View our latest analysis for ENEOS Holdings
ENEOS Holdings' Projected Earnings Seem Likely To Cover Future Distributions
We like to see a healthy dividend yield, but that is only helpful to us if the payment can continue. Before making this announcement, ENEOS Holdings was easily earning enough to cover the dividend. This means that most of what the business earns is being used to help it grow.
Over the next year, EPS is forecast to expand by 12.4%. If the dividend continues along recent trends, we estimate the payout ratio will be 26%, which is in the range that makes us comfortable with the sustainability of the dividend.
ENEOS Holdings Has A Solid Track Record
The company has been paying a dividend for a long time, and it has been quite stable which gives us confidence in the future dividend potential. Since 2015, the annual payment back then was ¥16.00, compared to the most recent full-year payment of ¥26.00. This implies that the company grew its distributions at a yearly rate of about 5.0% over that duration. Slow and steady dividend growth might not sound that exciting, but dividends have been stable for ten years, which we think makes this a fairly attractive offer.
The Dividend Looks Likely To Grow
Investors could be attracted to the stock based on the quality of its payment history. It's encouraging to see that ENEOS Holdings has been growing its earnings per share at 13% a year over the past five years.
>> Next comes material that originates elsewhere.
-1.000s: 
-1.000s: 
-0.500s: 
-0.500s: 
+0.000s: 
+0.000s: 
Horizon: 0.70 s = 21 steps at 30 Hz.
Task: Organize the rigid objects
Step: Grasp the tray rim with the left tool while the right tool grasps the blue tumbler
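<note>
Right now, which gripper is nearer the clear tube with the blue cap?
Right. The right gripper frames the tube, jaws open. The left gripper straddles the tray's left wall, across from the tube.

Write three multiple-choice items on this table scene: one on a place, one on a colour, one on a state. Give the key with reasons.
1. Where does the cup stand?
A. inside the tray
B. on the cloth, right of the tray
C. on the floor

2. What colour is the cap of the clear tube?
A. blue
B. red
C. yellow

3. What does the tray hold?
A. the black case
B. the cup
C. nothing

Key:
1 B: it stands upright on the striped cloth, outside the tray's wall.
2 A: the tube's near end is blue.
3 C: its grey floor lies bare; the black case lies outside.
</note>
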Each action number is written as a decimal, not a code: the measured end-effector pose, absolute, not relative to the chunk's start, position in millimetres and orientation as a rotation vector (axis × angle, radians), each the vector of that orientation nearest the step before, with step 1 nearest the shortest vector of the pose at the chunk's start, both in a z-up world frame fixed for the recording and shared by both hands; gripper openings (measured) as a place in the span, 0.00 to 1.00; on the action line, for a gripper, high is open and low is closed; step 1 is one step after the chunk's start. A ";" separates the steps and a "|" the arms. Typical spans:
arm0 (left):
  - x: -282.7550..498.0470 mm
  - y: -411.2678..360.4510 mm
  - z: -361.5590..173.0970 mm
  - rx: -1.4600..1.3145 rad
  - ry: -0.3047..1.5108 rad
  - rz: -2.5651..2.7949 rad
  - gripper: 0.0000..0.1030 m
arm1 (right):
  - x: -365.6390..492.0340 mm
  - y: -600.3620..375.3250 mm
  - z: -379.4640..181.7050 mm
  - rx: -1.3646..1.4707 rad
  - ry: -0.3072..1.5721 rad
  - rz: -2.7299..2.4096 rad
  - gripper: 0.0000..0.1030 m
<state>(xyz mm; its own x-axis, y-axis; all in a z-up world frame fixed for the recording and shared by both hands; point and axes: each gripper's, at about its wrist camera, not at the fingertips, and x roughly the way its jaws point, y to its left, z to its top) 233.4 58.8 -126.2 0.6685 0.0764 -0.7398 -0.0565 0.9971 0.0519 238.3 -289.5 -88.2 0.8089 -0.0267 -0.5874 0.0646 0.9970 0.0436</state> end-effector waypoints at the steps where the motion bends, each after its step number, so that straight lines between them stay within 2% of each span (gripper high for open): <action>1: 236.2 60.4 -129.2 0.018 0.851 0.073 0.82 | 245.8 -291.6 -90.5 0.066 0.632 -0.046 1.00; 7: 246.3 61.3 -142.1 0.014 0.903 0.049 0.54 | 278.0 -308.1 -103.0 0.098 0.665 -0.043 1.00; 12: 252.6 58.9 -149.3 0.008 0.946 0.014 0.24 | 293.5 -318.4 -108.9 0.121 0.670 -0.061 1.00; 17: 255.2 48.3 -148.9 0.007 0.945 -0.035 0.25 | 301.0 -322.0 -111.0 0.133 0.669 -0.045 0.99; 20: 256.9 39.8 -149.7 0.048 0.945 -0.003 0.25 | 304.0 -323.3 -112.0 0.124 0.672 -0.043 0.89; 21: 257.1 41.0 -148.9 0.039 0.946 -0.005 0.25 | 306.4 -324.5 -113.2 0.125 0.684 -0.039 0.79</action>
With a decent amount of growth and a low payout ratio, we think this bodes well for ENEOS Holdings' prospects of growing its dividend payments in the future.
ENEOS Holdings Looks Like A Great Dividend Stock
Overall, a dividend increase is always good, and we think that ENEOS Holdings is a strong income stock thanks to its track record and growing earnings. Earnings are easily covering distributions, and the company is generating plenty of cash. All in all, this checks a lot of the boxes we look for when choosing an income stock.
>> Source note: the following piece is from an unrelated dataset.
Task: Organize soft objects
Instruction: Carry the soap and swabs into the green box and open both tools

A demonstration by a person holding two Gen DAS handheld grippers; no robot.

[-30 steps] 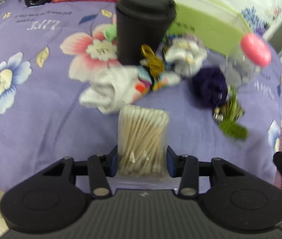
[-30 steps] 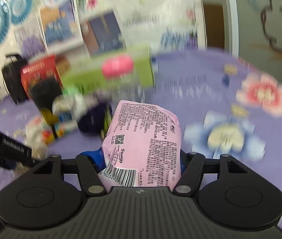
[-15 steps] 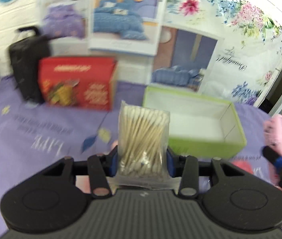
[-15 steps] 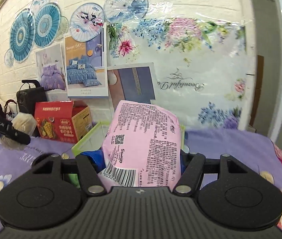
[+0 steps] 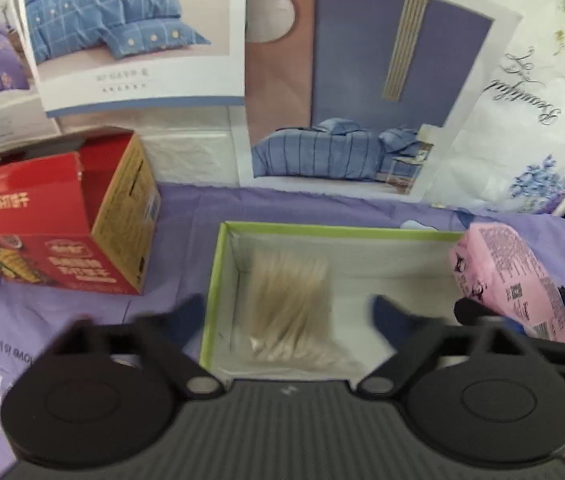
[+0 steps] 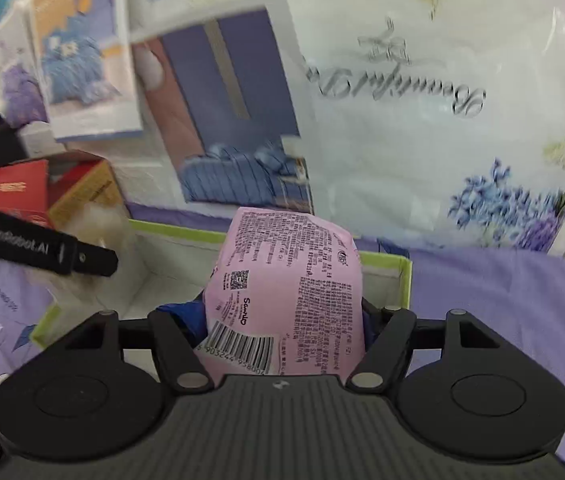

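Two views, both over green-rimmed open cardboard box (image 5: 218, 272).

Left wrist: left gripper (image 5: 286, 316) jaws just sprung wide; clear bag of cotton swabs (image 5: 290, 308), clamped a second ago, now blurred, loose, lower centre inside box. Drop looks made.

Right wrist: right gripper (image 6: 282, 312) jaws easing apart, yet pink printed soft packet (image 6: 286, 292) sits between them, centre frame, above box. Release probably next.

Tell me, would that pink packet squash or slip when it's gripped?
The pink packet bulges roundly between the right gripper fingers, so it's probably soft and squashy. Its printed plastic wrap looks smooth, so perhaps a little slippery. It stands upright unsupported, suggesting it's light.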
Market movements attest to how highly valued a consistent dividend policy is compared to one which is more unpredictable. Meanwhile, despite the importance of dividend payments, they are not the only factors our readers should know when assessing a company. As an example, we've identified 1 warning sign for ENEOS Holdings that you should be aware of before investing. If you are a dividend investor, you might also want to look at our curated list of high yield dividend stocks.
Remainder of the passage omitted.